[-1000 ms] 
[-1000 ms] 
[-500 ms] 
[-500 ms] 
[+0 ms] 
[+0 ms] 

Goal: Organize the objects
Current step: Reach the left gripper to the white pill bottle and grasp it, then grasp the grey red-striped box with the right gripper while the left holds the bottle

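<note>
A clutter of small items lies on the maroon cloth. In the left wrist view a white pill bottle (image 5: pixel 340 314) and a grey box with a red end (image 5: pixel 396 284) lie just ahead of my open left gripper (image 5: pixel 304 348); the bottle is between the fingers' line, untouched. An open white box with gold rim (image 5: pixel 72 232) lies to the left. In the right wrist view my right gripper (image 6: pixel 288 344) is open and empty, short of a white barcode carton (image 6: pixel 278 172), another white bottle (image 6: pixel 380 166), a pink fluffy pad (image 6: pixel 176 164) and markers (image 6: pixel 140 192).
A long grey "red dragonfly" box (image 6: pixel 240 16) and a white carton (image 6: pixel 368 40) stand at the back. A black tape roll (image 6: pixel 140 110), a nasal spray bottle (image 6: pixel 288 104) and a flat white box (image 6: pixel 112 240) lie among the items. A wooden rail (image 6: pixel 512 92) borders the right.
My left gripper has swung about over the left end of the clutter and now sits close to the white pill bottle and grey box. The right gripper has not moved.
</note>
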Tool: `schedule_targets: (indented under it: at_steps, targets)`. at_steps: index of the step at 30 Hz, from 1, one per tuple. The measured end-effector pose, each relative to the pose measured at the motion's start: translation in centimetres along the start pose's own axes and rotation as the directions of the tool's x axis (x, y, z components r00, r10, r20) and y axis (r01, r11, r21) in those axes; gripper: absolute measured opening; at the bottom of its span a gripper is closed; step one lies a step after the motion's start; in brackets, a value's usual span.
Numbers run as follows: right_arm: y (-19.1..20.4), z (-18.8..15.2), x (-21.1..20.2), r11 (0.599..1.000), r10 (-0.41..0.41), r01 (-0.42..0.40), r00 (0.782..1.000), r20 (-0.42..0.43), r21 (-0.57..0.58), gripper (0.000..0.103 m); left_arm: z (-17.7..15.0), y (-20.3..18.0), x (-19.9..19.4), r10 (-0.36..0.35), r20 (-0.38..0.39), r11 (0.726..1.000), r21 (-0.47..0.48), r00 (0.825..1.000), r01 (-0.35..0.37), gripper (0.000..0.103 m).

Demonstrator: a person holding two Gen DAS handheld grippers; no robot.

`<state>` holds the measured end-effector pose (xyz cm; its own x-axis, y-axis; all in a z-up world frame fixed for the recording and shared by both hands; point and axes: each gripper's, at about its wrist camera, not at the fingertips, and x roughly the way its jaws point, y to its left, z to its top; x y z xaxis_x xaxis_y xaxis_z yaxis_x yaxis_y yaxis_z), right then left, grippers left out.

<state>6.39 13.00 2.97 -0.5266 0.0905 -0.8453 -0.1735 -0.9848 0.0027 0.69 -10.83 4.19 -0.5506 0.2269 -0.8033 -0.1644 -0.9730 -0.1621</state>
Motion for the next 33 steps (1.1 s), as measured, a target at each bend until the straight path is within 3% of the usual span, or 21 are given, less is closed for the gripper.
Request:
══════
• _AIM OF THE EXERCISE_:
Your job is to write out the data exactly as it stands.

• _RESPONSE TO THIS TASK_:
[-1000 ms] 
[-1000 ms] 
[-500 ms] 
[-500 ms] 
[+0 ms] 
[+0 ms] 

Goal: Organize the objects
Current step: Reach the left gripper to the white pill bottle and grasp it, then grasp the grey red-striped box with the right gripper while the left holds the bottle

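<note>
A clutter of small items lies on the maroon cloth. In the left wrist view a white pill bottle (image 5: pixel 340 314) and a grey box with a red end (image 5: pixel 396 284) lie just ahead of my open left gripper (image 5: pixel 304 348); the bottle is between the fingers' line, untouched. An open white box with gold rim (image 5: pixel 72 232) lies to the left. In the right wrist view my right gripper (image 6: pixel 288 344) is open and empty, short of a white barcode carton (image 6: pixel 278 172), another white bottle (image 6: pixel 380 166), a pink fluffy pad (image 6: pixel 176 164) and markers (image 6: pixel 140 192).
A long grey "red dragonfly" box (image 6: pixel 240 16) and a white carton (image 6: pixel 368 40) stand at the back. A black tape roll (image 6: pixel 140 110), a nasal spray bottle (image 6: pixel 288 104) and a flat white box (image 6: pixel 112 240) lie among the items. A wooden rail (image 6: pixel 512 92) borders the right.
My left gripper has swung about over the left end of the clutter and now sits close to the white pill bottle and grey box. The right gripper has not moved.
</note>
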Tool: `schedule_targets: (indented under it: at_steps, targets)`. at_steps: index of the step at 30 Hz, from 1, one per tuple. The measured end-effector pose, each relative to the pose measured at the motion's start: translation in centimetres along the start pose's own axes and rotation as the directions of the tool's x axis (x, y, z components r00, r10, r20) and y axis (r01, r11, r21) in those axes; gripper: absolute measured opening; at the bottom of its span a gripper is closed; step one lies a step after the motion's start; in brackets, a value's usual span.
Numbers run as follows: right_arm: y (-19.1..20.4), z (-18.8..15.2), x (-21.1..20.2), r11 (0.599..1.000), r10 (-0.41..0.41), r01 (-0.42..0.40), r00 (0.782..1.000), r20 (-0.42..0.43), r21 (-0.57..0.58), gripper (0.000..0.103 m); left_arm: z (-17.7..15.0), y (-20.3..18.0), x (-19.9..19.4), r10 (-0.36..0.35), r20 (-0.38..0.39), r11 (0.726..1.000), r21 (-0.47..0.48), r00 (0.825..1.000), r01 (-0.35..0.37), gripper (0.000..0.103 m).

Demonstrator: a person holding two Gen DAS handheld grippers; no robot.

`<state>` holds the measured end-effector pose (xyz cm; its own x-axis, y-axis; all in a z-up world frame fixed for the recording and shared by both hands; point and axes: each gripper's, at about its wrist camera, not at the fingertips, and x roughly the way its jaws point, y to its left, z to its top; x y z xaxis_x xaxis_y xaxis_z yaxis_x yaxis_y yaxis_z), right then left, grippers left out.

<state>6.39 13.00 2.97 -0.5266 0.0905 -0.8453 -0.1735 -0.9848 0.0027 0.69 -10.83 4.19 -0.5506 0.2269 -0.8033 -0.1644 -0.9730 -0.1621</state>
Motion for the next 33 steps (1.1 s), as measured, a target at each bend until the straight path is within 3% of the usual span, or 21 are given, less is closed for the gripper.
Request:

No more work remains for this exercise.